The Guardian (01/Nov/2008) - If only Hitchcock had adapted more Noël Coward plays
(c) The Guardian (01/Nov/2008)
- keywords: "Que Sera, Sera" - by Doris Day, Alfred Hitchcock, Barry Foster, Doris Day, Easy Virtue (1928), Frenzy (1972), Janet Leigh, Jessica Biel, Noël Coward, Psycho (1960), Steve McQueen, The Birds (1963)
If only Hitchcock had adapted more Noël Coward plays
Who knew that Alfred Hitchcock once filmed a terribly British Noël Coward stage play? John Patterson wishes he'd made a few more...
Directorial miscasting isn't a problem one associates with Alfred Hitchcock. One might look at Dune and never guess it's a David Lynch film, and if you consider David Cronenberg "The King of Venereal Horror", it's shocking to think that he made the gore-free Fast Company in 1979, a car-racing movie surpassed in ordinariness only by Le Mans, with Steve McQueen. Similarly it would be hard to assess the zombie-heavy oeuvre of George Romero if you'd only seen his biker movie Knightriders, about a jousting motorcycle gang - no, you read that right.
No such problem with The Master Of Suspense. The first film-maker to establish himself as a household-name brand, Hitchcock comes at you in instantly recognisable images: the crop-duster, the shower sequence, Mr Memory, crows crowding on a climbing frame ... But even Hitchcock, before he established himself, made odd little films that don't fit, like his silent 1928 adaptation of Noël Coward's play Easy Virtue. A drama about an uptight British society family, it has just been remade by Stephan Elliott, writer-director of The Adventures Of Priscilla, Queen Of The Desert, as a postmodern romantic comedy starring Britain's Ben Barnes and an imported Jessica Biel.
This set me wondering what certain other Coward adaptations might have looked like had they been directed by Hitchcock. Had he been at the helm of Brief Encounter, it might well have offered us Celia Johnson on a motel bed in a black bra and panties, and certainly Sir Alf would have taken advantage of the railway station setting to toss at least one of his leads - or perhaps the annoying Stanley Holloway - under the 8.20 to Chipping Sodbury.
Blithe Spirit might have been enlivened by an axe buried in the chest of its leading man, and who knows what might have become of In Which We Serve? A German spy below decks, finally apprehended in the midst of dark misdeeds on the poop deck? All this being achieved, Hitchcock could have turned his hand to sanguinary adaptations of the plays of Terence Rattigan: a bloodbath in Separate Tables, a brutal sex-killing in The Deep Blue Sea, and so on.
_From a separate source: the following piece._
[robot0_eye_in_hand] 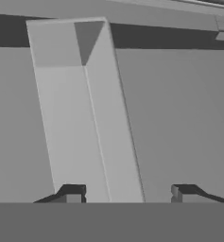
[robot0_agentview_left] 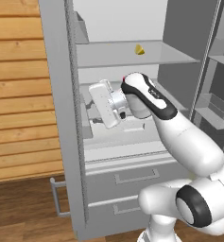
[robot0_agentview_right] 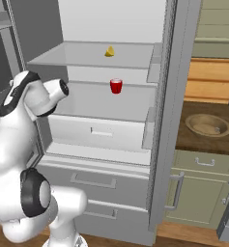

Even more fun, though, might be the upshot of taking other Hitchcock movies - as Stephan Elliott has done with Easy Virtue - and adding camp songs to them. Psycho's infamous shower sequence would look very different if Norman Bates were to be singing, "Slash, slash, slash went the tranny! Drip, drip, drip, went the blonde!" as he merrily hacks away at Janet Leigh. Room in there for a few verses of Mack The Knife, too, methinks.
Bye Bye Blackbird and Bye Bye Birdie seem almost too perfect for The Birds - and maybe also Come Fly With Me or Shake A Tail Feather. And cockney tie-pin killer Barry Foster in Frenzy is about a half-inch away from Sweeney Todd already, so adding a few Sondheim ditties about gleeful bloodletting might not go amiss.